Außerdem bin ich nicht die Einzige, die so denkt. Ich erinnere mich, was Rachel und Celeste im Diner gesagt haben, am Tag meiner Ankunft. Und ich weiß, wie sehr Rachel sich wünscht, dass Wyatt wieder singt.
Ach, versuchen wir’s einfach. Wenn Wyatt pikiert ist - Pech gehabt. Ich hole tief Luft. »Es ist doch einfach schade, wenn man ein solches Talent brachliegen lässt.«
»Meinen Sie das wirklich?«, fragt Wyatt gleichmütig.
»Ja! Ich bin hergekommen, weil ich Sie zu einer neuen Aufnahme überreden sollte. Aber darum geht es mir jetzt gar nicht mehr.« Was stimmt. »Ich habe einfach das Gefühl, das ist etwas, was Sie für sich selbst tun sollten, auch wenn Sie Ihr ganzes Leben lang keinen Song mehr aufnehmen.«
»Sie sollen meinetwegen aber keinen Ärger mit Carmichael Music bekommen«, sagt Wyatt, fast schon schuldbewusst.
Ich verdrehe die Augen. »Hey, was denn, steht doch nur mein Job auf dem Spiel.«
»Was?«
»War bloß ein Scherz«, sage ich wenig überzeugend.

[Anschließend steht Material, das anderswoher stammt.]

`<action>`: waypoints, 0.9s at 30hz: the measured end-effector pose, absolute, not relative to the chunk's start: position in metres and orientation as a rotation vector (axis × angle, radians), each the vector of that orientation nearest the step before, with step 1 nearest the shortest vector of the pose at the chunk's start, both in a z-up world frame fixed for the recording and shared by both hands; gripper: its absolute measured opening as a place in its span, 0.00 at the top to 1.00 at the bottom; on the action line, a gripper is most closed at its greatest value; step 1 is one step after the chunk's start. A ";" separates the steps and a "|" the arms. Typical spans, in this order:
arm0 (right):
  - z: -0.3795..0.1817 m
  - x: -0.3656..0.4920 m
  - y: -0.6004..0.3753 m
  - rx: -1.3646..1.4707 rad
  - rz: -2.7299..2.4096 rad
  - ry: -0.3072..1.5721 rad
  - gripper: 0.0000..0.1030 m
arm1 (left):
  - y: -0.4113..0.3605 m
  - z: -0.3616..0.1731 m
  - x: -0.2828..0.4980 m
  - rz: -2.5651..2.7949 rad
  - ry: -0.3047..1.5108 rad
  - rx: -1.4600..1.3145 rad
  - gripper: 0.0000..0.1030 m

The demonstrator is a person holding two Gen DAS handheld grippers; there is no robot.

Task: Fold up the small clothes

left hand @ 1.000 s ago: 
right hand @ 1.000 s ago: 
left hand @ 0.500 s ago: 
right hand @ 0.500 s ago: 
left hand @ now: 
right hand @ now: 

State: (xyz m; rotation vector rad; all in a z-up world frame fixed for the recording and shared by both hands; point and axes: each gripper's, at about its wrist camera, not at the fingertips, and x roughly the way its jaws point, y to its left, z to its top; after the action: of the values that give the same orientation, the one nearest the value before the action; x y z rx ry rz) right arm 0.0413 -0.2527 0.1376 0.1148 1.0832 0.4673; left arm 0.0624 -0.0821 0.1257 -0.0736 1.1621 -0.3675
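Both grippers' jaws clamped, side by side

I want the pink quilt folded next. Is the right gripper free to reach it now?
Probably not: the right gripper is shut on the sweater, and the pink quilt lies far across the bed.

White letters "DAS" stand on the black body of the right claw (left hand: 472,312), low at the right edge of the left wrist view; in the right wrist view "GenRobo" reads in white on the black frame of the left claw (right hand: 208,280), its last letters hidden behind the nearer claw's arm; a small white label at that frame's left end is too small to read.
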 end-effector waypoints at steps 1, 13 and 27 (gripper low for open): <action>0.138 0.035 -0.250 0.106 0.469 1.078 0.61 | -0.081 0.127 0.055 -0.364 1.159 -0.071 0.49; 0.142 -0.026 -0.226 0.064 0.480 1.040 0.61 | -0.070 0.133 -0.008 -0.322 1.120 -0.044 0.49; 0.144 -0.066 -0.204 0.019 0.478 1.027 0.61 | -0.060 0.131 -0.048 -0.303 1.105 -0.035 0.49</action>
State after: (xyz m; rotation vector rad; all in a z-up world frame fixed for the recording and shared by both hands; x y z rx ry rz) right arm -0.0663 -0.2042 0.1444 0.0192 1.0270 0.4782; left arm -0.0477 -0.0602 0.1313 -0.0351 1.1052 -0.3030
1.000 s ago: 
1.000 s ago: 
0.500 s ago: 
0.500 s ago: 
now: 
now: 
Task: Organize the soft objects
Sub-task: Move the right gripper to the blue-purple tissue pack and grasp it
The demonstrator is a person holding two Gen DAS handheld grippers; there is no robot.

Wyatt lässt mich nicht aus den Augen. »Was soll das heißen?«
»Nichts.«
»Alice!«
»Na gut. Es ist alles noch streng vertraulich, aber Phoebe hat vor, das Londoner Büro zu schließen, und dann stehen wir alle auf der Straße.« Ich nehme einen Schluck Tropicana, mhhhmm, mit Fruchtfleisch. »Ehrlich gesagt glaube ich, dass Phoebe mich hergeschickt hat, damit ich ihr aus dem Weg bin.« Zu spät dämmert mir, wie sich das anhört. »Nicht, dass sie kein neues Album mehr von Ihnen wollen!«, schicke ich rasch hinterher. »Schließlich zahlen sie mir sechs Monate lang alle Spesen. Aber nachdem Sie nun beschlossen haben, nichts mehr zu schreiben, gibt es für mich hier nichts mehr zu tun. Außer, wie von Phoebe vorgeschlagen, mich nach hiesigen Talenten umzusehen.«
»Was für hiesigen Talenten?«, fragt Wyatt verdutzt.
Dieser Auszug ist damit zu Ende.